1 Es könnte auch Kleinschreibung vorliegen: Friedels ‘a’ ist häufig von unentscheidbarer mittlerer Größe (vgl. Brief 30/Anm. 2). Da jedoch der Schreiber nach Schweizer Konvention seine Briefe auch nach einer mit Komma abschließenden Anrede mit Großbuchstaben zu beginnen pflegt, nehmen wir Großschreibung an.

2 Folgt ein Strich, evtl. Gedankenstrich (–), der aber, da syntaktisch sinnlos, vielleicht auch nur einen Aufstrich zu dem folgenden Wort vorstellt.

3 Liest sich wie «um».

4 Das Kausaladverb «deßhalb» schließt zwar nicht syntaktisch, aber zweifellos gedanklich an die «starke Beschäftigung» an: Sie – und nicht die mit ihr begründete Vernachlässigung des Schreibens, wie man zuerst versteht, verstehen muß – liefert die Begründung für die Auszeit in Arequipa.

5 Kleiner Verschreiber im ‘n’.

6 Gemeint ist das Ehepaar Gnamm; s. Brief 21, Z. 20-22 mit Anm. Seit seinem Weggang aus dem Majes-Tal suchte Friedel mit den Gnamms Kontakt zu halten: Briefe 26, Z. 18f., 29, Z. 8f. mit Anm.; 32, Z. 24-27.

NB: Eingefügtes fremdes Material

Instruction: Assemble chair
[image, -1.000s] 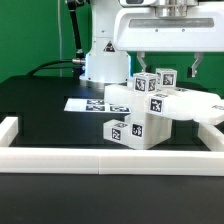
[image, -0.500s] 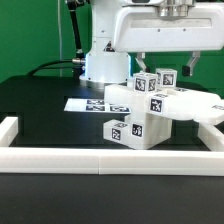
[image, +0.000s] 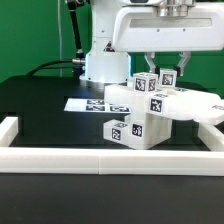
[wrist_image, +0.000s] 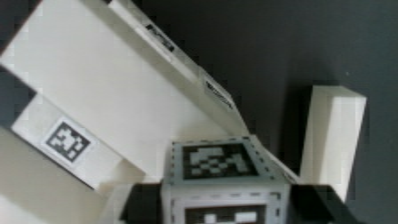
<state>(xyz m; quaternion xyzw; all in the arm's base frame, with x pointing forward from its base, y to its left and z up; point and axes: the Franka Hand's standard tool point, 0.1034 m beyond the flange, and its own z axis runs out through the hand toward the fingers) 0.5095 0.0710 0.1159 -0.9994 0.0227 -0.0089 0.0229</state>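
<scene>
Chair assembly, white blocky plastic with square tags (image: 140, 115), sits mid black table (image: 40, 105), near white border wall (image: 100, 160). My gripper (image: 161, 72) clamps upright tagged leg block (image: 164, 76), steadying it for joining. Marker board (image: 85, 104) lies behind.

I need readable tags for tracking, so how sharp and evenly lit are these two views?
Exterior view: even lighting, the black-and-white square tags on the white blocky plastic chair parts fairly crisp, no glare on the matte black table. Wrist view: close and soft, the nearest tagged white block blurred at the frame edge and cut off.
</scene>
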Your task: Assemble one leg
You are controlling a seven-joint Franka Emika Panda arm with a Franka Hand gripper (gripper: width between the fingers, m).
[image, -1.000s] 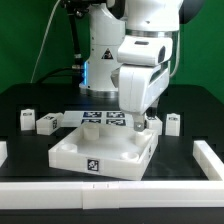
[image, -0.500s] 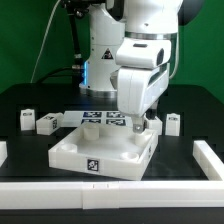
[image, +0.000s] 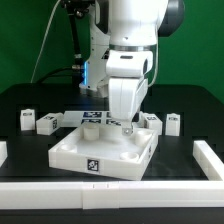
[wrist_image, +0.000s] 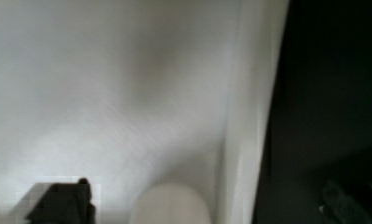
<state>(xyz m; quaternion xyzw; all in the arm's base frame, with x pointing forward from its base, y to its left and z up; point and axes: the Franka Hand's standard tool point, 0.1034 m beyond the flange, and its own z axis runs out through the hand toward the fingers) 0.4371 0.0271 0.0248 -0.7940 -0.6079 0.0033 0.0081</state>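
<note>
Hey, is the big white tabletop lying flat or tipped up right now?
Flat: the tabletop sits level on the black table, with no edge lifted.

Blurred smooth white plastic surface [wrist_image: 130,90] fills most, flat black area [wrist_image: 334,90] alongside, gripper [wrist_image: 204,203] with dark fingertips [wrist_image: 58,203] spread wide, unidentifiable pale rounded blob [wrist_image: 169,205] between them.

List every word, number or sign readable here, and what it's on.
No words or numbers can be read.
Tabletop: a black-and-white tag, pattern only.
Marker board: tag patterns only.
Leg at the exterior view's far left: tag too small to read.
</note>
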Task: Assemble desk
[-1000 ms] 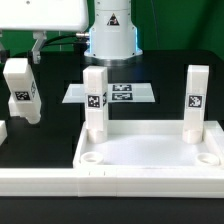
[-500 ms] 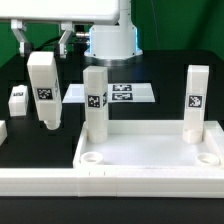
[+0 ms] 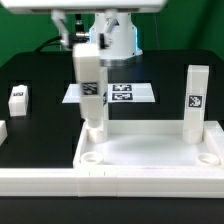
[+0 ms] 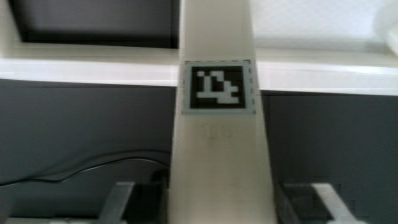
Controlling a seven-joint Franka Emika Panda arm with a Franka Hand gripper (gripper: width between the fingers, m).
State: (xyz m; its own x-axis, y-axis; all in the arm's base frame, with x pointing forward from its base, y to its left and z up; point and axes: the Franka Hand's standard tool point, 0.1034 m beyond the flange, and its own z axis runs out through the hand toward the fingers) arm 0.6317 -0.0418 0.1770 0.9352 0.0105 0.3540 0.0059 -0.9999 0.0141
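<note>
The pincer (image 3: pixel 86 46) is closed on the upper part of a white desk leg (image 3: pixel 88 85), one finger on each side, at a narrow-to-medium spread. The leg hangs upright, with its black-and-white square tag facing the exterior camera. In the wrist view the same desk leg (image 4: pixel 217 120) runs between the two fingers (image 4: pixel 125 203) of the pincer (image 4: pixel 217 205), tag plainly visible, with a pale band of the desk top (image 4: pixel 80 70) across the background and a dark cable (image 4: pixel 89 170) on the table below. In the exterior view the leg's lower end overlaps the far corner of the desk top (image 3: pixel 150 152) on the exterior view's left. Whether that end touches the top or a socket cannot be told. The desk top lies flat on the black table (image 3: pixel 40 140), with round sockets open at its near corners. A second leg (image 3: pixel 196 100) stands upright at the far corner on the exterior view's right. A third leg (image 3: pixel 18 98) lies on the table, well apart, toward the exterior view's left. The marker board (image 3: pixel 128 94) lies flat behind the desk top, before the robot base (image 3: pixel 118 40). A long low white rail (image 3: pixel 40 182) runs along the near edge.
</note>
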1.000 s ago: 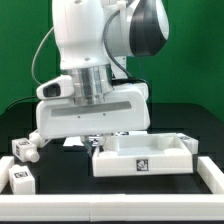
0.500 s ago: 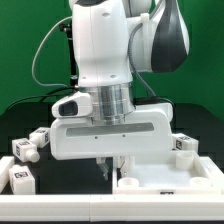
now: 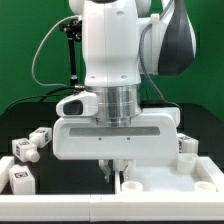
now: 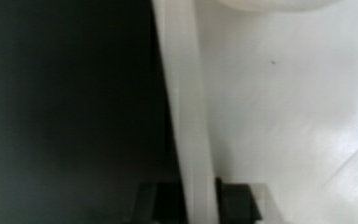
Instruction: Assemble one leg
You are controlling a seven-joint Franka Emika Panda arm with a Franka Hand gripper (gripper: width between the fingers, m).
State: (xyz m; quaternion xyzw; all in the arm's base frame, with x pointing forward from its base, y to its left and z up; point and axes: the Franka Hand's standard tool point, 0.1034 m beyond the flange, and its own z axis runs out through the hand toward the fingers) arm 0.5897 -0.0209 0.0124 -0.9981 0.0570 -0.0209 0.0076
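Gripper [image 3: 113,172] tight on tray [image 3: 162,184] wall

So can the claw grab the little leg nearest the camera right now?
Probably not yet. The claw seems clamped on the wall of the tray. That leg sits apart at the exterior view's left with nothing over it, so once the claw lets go, the way looks free.
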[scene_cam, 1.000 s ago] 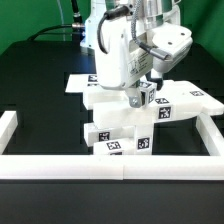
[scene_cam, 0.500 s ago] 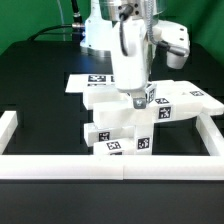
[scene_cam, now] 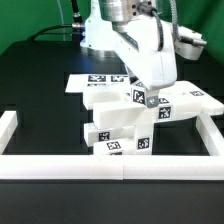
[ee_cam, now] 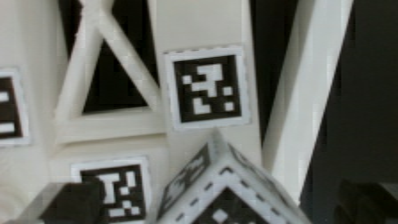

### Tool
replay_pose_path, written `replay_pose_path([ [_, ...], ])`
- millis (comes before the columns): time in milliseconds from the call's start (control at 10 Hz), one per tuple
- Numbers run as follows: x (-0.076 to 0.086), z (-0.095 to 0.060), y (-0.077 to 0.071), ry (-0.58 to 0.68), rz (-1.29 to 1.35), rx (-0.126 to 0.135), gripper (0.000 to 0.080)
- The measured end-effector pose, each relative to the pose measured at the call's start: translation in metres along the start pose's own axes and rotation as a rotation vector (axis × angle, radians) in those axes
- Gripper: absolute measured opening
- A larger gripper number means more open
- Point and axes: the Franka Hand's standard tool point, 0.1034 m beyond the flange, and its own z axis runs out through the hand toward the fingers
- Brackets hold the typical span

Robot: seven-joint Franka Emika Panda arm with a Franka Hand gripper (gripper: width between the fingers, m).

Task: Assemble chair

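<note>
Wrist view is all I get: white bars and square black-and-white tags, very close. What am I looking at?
Observer: Those are chair parts, piled together in the middle of a black table.
Operator: Is anything around them?
Observer: A low white rail runs just in front of the pile, with a short side piece at each end.
Operator: And where is the grabbing bit?
Observer: The tool is low over the top of the pile, at a small tagged block. I cannot tell whether it touches it.
</note>
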Motion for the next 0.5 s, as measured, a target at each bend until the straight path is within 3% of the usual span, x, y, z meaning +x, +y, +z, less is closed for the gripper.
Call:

7 Umschwung, obzwar nicht der ersehnte wirtschaftliche, trat in Peru zu dieser Zeit außerordentlich häufig, unter anderem am nämlichen Tage des Briefdatums ein, als die sog. Revolution von Trujillo ausbrach, mit schweren und langanhaltenden Folgen. Unter dem Banner des Aprismo (s. Brief 23/Anm. 31 [zweite Hälfte]) und der Führung des Bruders des zu diesem Zeitpunkt inhaftierten APRA-Gründers Víctor Raúl Haya de la Torre (ebda.) versammelten sich Arbeiter von Zuckerrohr-Hazienden und Studenten, stürmten eine Kaserne in Trujillo und brachten mehrere Offiziere in ihre Gewalt. Die Regierung Sánchez Cerro (ebda., mit weiteren Verweisen, sowie Brief 27/Anm. 7), die für solche Fälle gleich nach Amtsantritt ein Notstandsgesetz erlassen hatte, reagierte mit aller Härte, schickte massenhaft Militär, rief den Belagerungszustand aus, bombardierte angesichts hartnäckigen Widerstands sogar mit ihrer Luftwaffe die Stadt und eroberte sie schließlich in einem regelrechten Häuserkampf, der viele Bürger das Leben kostete. Die Aufständischen wiederum massakrierten die gefangengenommenen Offiziere auf entsetzliche Weise. Einem Teil der Insurgenten gelang anschließend die Flucht aus der Stadt in die Berge, während die Zurückgebliebenen von einem Kriegsgericht zum Tode verurteilt und am 27. Juli 1932 exekutiert wurden. Nicht nur, aber auch nicht zuletzt aufgrund dieses Ereignisses, das überdies eine langwährende, erbitterte Feindschaft zwischen APRA und Militär stiftete, ging das Jahr 1932 in die peruanische Geschichte als «Año de la barbarie», als Jahr barbarischer Grausamkeiten, ein.